| Exercise instructions |
Please reproduce each line of the data below as it stands.

| Provided material |
◇ ◇ ◇
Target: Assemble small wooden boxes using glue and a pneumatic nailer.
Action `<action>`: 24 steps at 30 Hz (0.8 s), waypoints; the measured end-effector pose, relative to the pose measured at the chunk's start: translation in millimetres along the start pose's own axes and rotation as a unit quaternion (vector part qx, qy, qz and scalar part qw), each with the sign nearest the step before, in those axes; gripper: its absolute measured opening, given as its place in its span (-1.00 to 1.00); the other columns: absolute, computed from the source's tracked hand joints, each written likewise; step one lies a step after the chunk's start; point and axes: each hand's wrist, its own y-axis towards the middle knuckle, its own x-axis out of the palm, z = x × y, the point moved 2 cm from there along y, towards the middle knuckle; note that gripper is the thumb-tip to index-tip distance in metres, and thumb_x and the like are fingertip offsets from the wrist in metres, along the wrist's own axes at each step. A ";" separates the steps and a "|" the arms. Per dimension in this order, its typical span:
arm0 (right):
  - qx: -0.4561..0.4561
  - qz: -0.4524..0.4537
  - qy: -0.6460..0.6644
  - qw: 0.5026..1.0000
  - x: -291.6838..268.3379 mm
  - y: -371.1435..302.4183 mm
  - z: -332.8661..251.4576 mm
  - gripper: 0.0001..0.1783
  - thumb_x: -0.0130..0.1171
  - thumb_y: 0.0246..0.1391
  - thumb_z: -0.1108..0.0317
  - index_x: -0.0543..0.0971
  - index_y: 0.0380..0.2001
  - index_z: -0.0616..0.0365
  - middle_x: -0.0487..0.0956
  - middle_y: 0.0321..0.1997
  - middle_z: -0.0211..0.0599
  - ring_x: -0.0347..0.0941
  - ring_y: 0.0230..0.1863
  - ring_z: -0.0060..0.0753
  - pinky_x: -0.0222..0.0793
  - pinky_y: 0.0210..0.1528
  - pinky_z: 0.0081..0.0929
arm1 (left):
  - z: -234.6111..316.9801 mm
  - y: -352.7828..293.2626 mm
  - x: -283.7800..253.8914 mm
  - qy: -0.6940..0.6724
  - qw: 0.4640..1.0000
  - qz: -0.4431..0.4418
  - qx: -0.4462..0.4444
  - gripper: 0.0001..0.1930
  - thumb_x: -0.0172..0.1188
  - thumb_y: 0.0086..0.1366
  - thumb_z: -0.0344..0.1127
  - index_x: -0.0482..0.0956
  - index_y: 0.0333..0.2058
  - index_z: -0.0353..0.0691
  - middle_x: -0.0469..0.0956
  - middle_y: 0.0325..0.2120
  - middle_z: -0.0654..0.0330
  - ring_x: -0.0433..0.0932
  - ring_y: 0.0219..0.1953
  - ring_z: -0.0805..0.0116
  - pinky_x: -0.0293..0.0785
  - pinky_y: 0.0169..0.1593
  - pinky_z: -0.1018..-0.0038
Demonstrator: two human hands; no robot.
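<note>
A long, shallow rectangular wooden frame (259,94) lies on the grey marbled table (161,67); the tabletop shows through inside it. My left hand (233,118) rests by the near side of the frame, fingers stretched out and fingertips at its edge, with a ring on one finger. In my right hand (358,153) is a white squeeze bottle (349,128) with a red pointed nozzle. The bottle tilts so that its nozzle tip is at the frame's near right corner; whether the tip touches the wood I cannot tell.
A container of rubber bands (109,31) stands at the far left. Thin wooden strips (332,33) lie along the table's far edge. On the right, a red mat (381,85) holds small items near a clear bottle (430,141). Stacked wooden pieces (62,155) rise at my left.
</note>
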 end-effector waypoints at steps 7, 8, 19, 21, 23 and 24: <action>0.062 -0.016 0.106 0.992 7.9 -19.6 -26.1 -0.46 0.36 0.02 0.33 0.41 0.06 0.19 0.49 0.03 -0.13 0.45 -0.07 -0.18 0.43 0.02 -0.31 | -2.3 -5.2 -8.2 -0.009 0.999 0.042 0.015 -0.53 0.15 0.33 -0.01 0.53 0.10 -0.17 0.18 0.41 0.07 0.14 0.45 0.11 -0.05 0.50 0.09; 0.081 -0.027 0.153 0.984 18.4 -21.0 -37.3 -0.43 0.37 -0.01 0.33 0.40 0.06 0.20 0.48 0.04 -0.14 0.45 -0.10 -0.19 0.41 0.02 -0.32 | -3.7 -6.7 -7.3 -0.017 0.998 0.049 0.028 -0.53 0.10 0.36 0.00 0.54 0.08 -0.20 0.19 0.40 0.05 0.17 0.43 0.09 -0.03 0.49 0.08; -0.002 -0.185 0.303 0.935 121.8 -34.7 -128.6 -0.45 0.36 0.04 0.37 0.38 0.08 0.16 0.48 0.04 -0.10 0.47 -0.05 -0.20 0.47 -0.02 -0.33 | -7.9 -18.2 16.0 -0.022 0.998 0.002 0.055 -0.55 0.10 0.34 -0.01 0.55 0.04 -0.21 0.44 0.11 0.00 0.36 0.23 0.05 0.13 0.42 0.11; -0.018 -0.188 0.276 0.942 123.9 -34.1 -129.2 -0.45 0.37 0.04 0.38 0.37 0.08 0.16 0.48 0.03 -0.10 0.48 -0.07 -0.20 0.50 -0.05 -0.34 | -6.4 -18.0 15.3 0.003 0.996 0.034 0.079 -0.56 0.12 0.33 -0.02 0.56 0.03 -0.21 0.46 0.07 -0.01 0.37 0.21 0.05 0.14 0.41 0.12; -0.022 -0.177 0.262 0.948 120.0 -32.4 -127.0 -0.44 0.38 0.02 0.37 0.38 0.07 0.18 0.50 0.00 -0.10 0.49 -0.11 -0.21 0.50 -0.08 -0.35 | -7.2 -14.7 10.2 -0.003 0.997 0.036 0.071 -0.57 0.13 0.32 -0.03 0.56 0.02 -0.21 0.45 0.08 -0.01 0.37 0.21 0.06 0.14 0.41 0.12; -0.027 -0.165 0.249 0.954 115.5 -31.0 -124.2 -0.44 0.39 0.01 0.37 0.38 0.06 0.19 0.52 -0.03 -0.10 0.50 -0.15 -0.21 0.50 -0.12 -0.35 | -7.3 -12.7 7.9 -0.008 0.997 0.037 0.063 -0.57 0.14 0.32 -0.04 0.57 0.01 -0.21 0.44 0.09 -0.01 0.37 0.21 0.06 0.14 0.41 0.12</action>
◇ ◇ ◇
| Reply to the exercise |
Target: Assemble small wooden boxes using glue and a pneumatic nailer.
Action `<action>`: 24 steps at 30 Hz (0.8 s), waypoints; the measured end-effector pose, relative to the pose measured at the chunk's start: translation in millimetres along the start pose's own axes and rotation as a unit quaternion (vector part qx, qy, qz and scalar part qw), each with the sign nearest the step before, in those axes; gripper: its absolute measured opening, given as its place in its span (-1.00 to 1.00); the other columns: absolute, computed from the source's tracked hand joints, each written likewise; step one lies a step after the chunk's start; point and axes: each hand's wrist, its own y-axis towards the middle knuckle, its own x-axis out of the palm, z = x × y, the point moved 2 cm from there along y, towards the middle knuckle; note that gripper is the thumb-tip to index-tip distance in metres, and thumb_x and the like are fingertip offsets from the wrist in metres, along the wrist's own axes at each step. A ";" separates the steps and a "|" the arms. Per dimension in this order, its typical span:
arm0 (right):
  - qx: -0.4561..0.4561
  - qz: -0.4524..0.4537
  - qy: -0.6460..0.6644
  - qw: 0.5026..1.0000
  - x: -291.6838..268.3379 mm
  - y: -371.1435..302.4183 mm
  - z: -332.8661..251.4576 mm
  - gripper: 0.0001..0.1783
  - thumb_x: -0.0130..0.1171
  - thumb_y: 0.0246..0.1391
  - thumb_z: -0.1108..0.0317
  - index_x: -0.0543..0.0971
  - index_y: 0.0380..0.2001
  - index_z: -0.0616..0.0365
  - middle_x: -0.0487..0.0956
  - middle_y: 0.0321..0.1997
  - middle_z: -0.0211..0.0599
  - ring_x: -0.0347..0.0941
  - ring_y: 0.0230..0.1863
  - ring_z: -0.0060..0.0753
  - pinky_x: -0.0222..0.0793
  - pinky_y: 0.0210..0.1528
  - pinky_z: 0.0081..0.0929
arm1 (left):
  - z: -234.6111..316.9801 mm
  - y: -352.7828..293.2626 mm
  - x: -283.7800..253.8914 mm
  - qy: -0.6940..0.6724
  - qw: 0.4640..1.0000
  - qz: -0.4431..0.4418
  - qx: -0.4462..0.4444
  - gripper: 0.0001..0.1930
  - thumb_x: -0.0172..0.1188
  - thumb_y: 0.0086..0.1366
  - thumb_z: -0.0344..0.1127
  - index_x: -0.0482..0.0956
  - index_y: 0.0333..0.2058
  - index_z: -0.0353..0.0691
  - middle_x: -0.0469..0.0956
  - middle_y: 0.0325..0.2120
  - middle_z: -0.0654..0.0330
  - ring_x: -0.0433..0.0932
  - ring_y: 0.0219..0.1953
  - ring_z: -0.0805..0.0116
  - pinky_x: -0.0293..0.0785
  - pinky_y: 0.0169..0.1593
  - pinky_z: -0.1018..-0.0038
Demonstrator: two human hands; no robot.
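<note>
A long, shallow rectangular wooden frame (259,94) lies on the grey marbled table (161,67); the tabletop shows through inside it. My left hand (233,118) rests by the near side of the frame, fingers stretched out and fingertips at its edge, with a ring on one finger. In my right hand (358,153) is a white squeeze bottle (349,128) with a red pointed nozzle. The bottle tilts so that its nozzle tip is at the frame's near right corner; whether the tip touches the wood I cannot tell.
A container of rubber bands (109,31) stands at the far left. Thin wooden strips (332,33) lie along the table's far edge. On the right, a red mat (381,85) holds small items near a clear bottle (430,141). Stacked wooden pieces (62,155) rise at my left.
</note>
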 end-effector waypoints at steps 7, 8, 19, 21, 23 and 24: <action>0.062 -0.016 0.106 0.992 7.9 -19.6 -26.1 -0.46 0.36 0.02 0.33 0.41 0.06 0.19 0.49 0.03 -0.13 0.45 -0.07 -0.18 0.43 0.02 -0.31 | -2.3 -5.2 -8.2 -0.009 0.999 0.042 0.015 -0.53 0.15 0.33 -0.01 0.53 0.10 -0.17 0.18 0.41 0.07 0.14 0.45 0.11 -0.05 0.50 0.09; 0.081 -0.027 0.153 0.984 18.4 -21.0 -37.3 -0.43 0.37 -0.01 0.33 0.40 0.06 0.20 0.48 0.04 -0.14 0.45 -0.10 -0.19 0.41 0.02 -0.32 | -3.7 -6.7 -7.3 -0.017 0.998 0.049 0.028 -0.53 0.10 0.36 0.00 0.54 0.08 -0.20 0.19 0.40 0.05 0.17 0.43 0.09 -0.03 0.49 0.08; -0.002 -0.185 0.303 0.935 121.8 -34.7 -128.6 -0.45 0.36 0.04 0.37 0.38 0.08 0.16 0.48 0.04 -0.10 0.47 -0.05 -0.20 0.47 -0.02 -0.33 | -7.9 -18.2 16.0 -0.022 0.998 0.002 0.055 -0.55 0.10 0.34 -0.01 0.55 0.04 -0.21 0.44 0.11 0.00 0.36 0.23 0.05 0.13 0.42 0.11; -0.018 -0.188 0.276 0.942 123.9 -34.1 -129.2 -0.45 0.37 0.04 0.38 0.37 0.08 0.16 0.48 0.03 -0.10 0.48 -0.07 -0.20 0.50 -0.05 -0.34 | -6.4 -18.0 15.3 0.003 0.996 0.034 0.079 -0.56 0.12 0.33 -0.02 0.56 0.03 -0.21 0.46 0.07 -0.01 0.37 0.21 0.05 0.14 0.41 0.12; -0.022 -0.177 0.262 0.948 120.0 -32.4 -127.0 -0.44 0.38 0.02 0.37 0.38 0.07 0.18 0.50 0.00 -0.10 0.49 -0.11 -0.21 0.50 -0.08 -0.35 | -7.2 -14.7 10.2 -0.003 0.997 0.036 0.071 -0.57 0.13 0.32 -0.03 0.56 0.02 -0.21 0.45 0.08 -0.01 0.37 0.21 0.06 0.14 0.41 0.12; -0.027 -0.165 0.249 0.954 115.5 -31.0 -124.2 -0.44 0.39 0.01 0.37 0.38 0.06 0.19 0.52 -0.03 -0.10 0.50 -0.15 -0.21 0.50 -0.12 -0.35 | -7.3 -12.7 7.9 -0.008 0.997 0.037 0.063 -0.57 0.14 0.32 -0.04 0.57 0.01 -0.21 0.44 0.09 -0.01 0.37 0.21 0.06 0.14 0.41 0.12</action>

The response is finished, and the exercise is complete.